“AI wrote some code” isn’t news anymore. But ai helped build a whole deep learning engine, the kind that has to juggle Python, C++, and GPU kernels, and it can train real neural networks. That’s different.
This comes from a real NVIDIA experiment: a team let coding agents powered by large language models generate and revise most of an open source deep learning runtime called Vibe Tensor (positioned as research and education, not production). The surprising part isn’t that it compiles. It’s that it runs end-to-end training loops on NVIDIA GPUs and matches the learning behavior you’d expect from a trusted framework, even when the code wasn’t hand-written line by line.
In this post, I’ll explain what they built, how they checked it worked without reading every change, where performance looks good (and where it doesn’t), and what this says about how software might get built next.
What the AI actually built (and why it is more than a toy demo)
Calling this “a demo” undersells it. Vibe Tensor is closer to a mini deep learning framework stack: a Python-facing API up top, a C++ core in the middle, and CUDA code at the bottom that talks to NVIDIA GPUs.
A quick translation of the jargon, in plain words. A tensor is just a multi-dimensional array (the numbers your model learns with). A runtime is the machinery that runs operations and keeps track of memory and execution. A kernel is a specialized GPU routine for a specific operation. A GPU is the parallel math engine that makes modern deep learning practical.
What makes Vibe Tensor feel real is that it doesn’t stop at “look, matrix multiply works.” The project runs full training loops, including forward pass, backward pass, optimizers, and enough core ops to train small transformer-style models. And it does it in an eager style that feels familiar if you’ve used PyTorch.
If you want the primary source, the project details are laid out in the VibeTensor arXiv paper, and the code is in the open at the NVLabs VibeTensor repository.
A PyTorch-like feel on the surface, with serious plumbing underneath
From the outside, Vibe Tensor behaves like the kind of framework people actually use. You write Python, create tensors, call ops, and they execute right away. That “right away” part matters, because it means the system isn’t hiding behind a pre-compiled graph you can’t inspect.
Under that friendly layer, the C++ core has to keep a lot of facts straight. Every tensor needs to know its shape, data type, memory layout, and whether its data lives on CPU or GPU. It also needs to support views, like slicing and reshaping, without copying memory all the time. That’s one of those unglamorous details that separates “works on a blog post” from “can run a model without wasting half the GPU.”
There are also safety-ish mechanics you normally never think about until things break.
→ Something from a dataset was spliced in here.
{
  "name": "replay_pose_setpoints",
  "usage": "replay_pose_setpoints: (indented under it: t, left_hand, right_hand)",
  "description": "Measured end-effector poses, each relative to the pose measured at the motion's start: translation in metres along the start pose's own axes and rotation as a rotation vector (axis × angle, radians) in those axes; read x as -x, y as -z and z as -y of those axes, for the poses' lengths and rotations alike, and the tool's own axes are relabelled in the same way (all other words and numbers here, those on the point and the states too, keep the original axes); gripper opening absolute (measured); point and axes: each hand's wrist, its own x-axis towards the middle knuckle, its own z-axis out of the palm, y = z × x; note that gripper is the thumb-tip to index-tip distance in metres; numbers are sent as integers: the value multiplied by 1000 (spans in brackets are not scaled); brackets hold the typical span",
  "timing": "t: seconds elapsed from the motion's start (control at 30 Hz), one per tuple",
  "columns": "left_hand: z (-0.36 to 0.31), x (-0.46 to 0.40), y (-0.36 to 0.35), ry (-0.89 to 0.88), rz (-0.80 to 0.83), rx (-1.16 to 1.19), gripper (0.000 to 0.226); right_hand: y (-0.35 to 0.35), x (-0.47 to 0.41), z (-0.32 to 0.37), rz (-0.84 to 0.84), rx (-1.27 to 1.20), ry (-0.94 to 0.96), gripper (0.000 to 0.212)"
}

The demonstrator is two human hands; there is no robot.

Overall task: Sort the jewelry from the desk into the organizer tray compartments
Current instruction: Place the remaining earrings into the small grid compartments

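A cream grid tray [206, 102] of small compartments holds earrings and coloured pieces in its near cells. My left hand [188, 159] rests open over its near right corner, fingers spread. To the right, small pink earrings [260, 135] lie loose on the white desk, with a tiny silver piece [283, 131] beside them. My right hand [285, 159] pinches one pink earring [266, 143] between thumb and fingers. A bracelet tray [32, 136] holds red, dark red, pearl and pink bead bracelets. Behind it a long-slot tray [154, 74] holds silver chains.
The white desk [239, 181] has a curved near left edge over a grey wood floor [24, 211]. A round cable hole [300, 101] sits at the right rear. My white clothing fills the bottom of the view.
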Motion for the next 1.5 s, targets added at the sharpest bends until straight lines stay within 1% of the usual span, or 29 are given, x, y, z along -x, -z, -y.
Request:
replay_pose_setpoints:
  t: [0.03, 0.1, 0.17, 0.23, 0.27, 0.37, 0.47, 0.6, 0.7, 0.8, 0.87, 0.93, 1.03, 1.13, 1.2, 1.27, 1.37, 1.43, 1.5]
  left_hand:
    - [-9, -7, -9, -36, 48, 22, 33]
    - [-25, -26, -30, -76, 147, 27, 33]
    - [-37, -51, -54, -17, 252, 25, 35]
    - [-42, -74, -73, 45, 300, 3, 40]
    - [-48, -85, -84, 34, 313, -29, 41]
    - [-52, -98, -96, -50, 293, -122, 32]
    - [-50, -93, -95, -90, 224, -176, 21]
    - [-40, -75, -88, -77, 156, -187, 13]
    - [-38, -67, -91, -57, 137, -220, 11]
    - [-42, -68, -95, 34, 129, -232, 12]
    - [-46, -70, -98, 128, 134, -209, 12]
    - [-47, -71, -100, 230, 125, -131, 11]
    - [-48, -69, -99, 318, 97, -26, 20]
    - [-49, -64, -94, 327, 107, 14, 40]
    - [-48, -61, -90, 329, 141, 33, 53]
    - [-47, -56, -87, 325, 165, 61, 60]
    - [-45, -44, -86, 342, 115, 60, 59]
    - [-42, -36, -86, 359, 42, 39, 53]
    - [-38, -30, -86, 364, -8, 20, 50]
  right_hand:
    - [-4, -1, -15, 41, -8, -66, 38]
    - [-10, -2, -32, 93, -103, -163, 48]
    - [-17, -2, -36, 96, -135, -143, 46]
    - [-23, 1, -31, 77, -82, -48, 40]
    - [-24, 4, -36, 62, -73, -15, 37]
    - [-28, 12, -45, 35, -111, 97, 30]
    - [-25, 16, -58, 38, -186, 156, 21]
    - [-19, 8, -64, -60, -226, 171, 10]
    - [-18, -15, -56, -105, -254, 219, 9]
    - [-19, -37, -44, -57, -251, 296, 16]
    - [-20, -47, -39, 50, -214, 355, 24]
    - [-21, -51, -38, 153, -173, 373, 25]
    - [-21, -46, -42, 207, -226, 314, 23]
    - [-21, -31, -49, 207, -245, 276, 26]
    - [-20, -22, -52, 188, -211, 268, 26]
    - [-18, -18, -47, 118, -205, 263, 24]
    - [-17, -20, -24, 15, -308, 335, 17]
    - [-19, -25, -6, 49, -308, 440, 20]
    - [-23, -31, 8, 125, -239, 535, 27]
Version counters, for example, help detect risky in-place edits, the kind that can silently corrupt training if a tensor gets modified while something else still expects the old value. Mature frameworks do this because deep learning code is messy in practice, and Vibe Tensor mirrors that idea.
The key building blocks: dispatcher, autograd, and a GPU memory manager
Here’s the mental model I used while reading about it.
The dispatcher is like a traffic cop. When Python calls an operation (add, matmul, layer norm), the dispatcher decides which implementation to run and where, CPU or GPU. It can also wrap ops so they connect into training, not just compute a value and disappear.
The autograd engine is what makes learning happen. In simple terms, during the forward pass it records how outputs depend on inputs. During the backward pass, it walks that chain backward and computes gradients. Gradients are the “how much should I change this weight?” signals that drive training.
Then there’s the GPU memory manager. GPUs are fast, but repeatedly asking the GPU driver for fresh memory can slow you down. A reuse-based allocator grabs chunks and reuses them safely, and it can also track stats so you can see what memory is doing over time. That sounds boring, and it is, but it’s also the difference between stable training and random performance cliffs.
The wild twist is that the agents didn’t just write one layer. They stitched together Python calls into C++ tensor logic, and down into CUDA execution with streams, events, and even experiments around CUDA graphs (recording sequences of GPU work so they can replay faster later).
How they proved it works without humans reading every line
If ai is writing big chunks of system code, the obvious question is, “Who’s checking this?”
The answer, in this experiment, is validation-heavy workflow. Agents propose code changes, the system compiles, unit tests run in both C++ and Python, and outputs get compared against a known baseline (often PyTorch). If a change fails, it doesn’t “kind of pass.” It gets rejected, and the agent tries again.
That’s the core bet: instead of trusting the author, you trust a tight loop of builds, tests, comparisons, and benchmarks. Not vibes, not reputation.
This approach only works if your test suite is serious, and the team treated tests like a product feature. They also used reproducible benchmarks, because performance claims are slippery if you can’t run them again under the same conditions.
If you’ve been following how agent workflows are getting more autonomous in general, this fits into a bigger theme I wrote about in why the AI of 2026 will feel more independent. Vibe Tensor is a concrete example of that shift, where “agent” stops meaning chat, and starts meaning iterative work.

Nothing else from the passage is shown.